### Work to complete
Repeat everything from the first line of the listing below through the line that contains "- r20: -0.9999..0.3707", exactly. Leave out pictures.

### Dataset excerpt
Start of Block

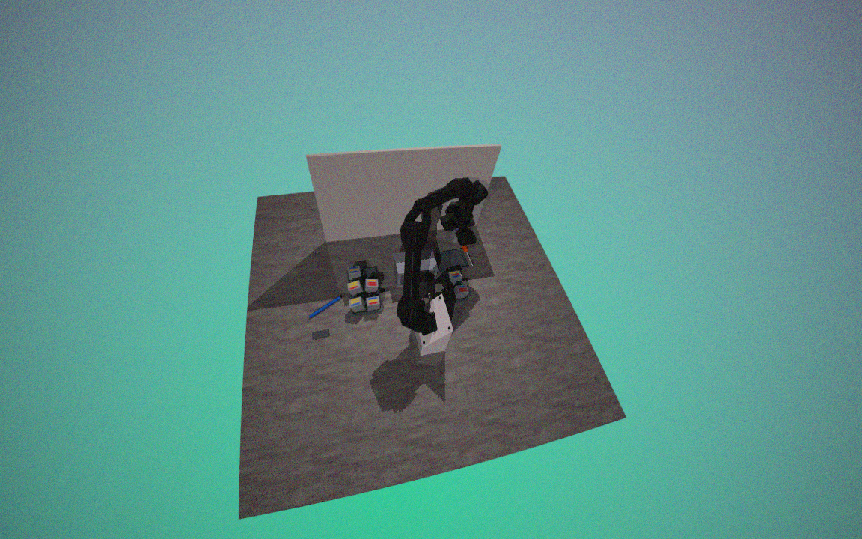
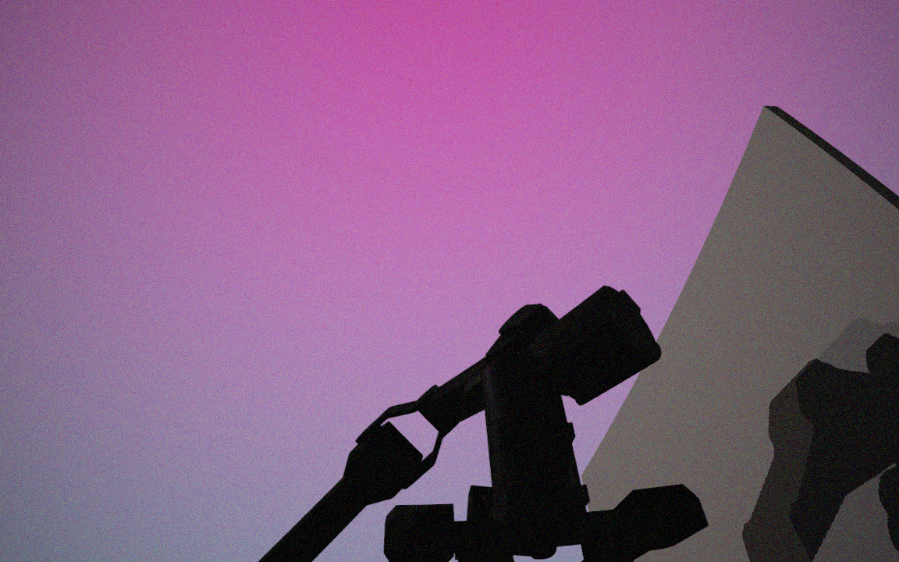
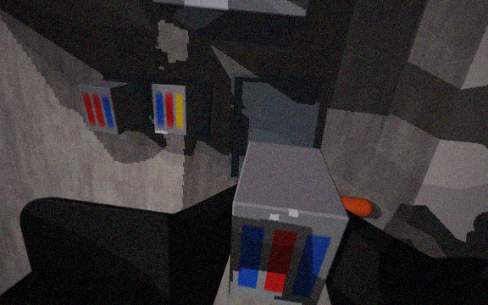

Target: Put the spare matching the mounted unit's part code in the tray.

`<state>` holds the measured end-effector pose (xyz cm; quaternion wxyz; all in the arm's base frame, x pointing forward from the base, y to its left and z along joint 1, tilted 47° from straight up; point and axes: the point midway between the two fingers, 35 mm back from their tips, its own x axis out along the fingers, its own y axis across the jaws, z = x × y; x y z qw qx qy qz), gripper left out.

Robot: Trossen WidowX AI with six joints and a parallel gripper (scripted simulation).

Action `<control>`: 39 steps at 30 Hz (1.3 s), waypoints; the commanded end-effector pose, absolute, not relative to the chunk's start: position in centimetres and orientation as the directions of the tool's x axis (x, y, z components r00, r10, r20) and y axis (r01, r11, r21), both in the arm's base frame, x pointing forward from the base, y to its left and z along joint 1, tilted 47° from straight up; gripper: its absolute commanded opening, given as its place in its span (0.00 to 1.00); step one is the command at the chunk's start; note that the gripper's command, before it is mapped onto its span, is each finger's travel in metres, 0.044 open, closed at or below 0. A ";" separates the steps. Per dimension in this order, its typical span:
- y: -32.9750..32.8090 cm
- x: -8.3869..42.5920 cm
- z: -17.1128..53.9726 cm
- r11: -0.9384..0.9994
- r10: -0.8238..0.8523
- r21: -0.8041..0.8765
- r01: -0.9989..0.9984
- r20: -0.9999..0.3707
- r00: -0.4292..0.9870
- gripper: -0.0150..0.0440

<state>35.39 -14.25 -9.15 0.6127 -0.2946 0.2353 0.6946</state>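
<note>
Item: grey spare (image 3: 288, 199), blue-red-blue stripes, lower centre of the wrist view, gripped in the hand (image 3: 269, 254). Beyond it, upper centre: dark tray (image 3: 280, 114). Adjacent: orange-handled tool (image 3: 356, 206) at right; two striped spares (image 3: 169, 108) on the desk (image 3: 36, 148), upper left.

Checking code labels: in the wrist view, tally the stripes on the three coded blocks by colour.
Blue: 4
Red: 4
Yellow: 1
Total: 9 stripes, three each on the near block, the left block and the middle block.
</note>
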 end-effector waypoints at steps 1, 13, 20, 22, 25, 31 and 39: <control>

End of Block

### Answer for this exercise
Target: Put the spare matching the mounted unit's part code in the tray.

`<state>` holds the measured end-effector pose (xyz cm; quaternion wxyz; all in the arm's base frame, x pointing forward from the base, y to its left and z along joint 1, tilted 47° from straight up; point and axes: the point midway between the two fingers, 35 mm back from their tips, its own x axis out along the fingers, its own y axis across the jaws, z = x × y; x y z qw qx qy qz), gripper left out.

Robot: Trossen WidowX AI with six joints and a parallel gripper (scripted simulation).

Action `<control>`: 39 steps at 30 Hz (1.3 s), waypoints; the commanded end-effector pose, absolute, not relative to the chunk's start: position in centimetres and orientation as the directions of the tool's x axis (x, y, z components r00, r10, r20) and y axis (r01, r11, r21), both in the arm's base frame, x pointing forward from the base, y to its left and z along joint 1, tilted 47° from straight up; gripper: its absolute commanded opening, given as its place in its span (0.00 to 1.00); step one is the command at the chunk's start; note that the gripper's command, before it is mapped onto its span, is each finger's travel in metres, 0.044 open, closed at or below 0. A ";" separates the steps. Per dimension in this order, its typical span:
- y: -32.9750..32.8090 cm
- x: -8.3869..42.5920 cm
- z: -17.1128..53.9726 cm
- r11: -0.9384..0.9994
- r10: -0.8238..0.8523
- r21: -0.8041..0.8765
- r01: -0.9989..0.9984
- r20: -0.9999..0.3707

There is no more to the exercise.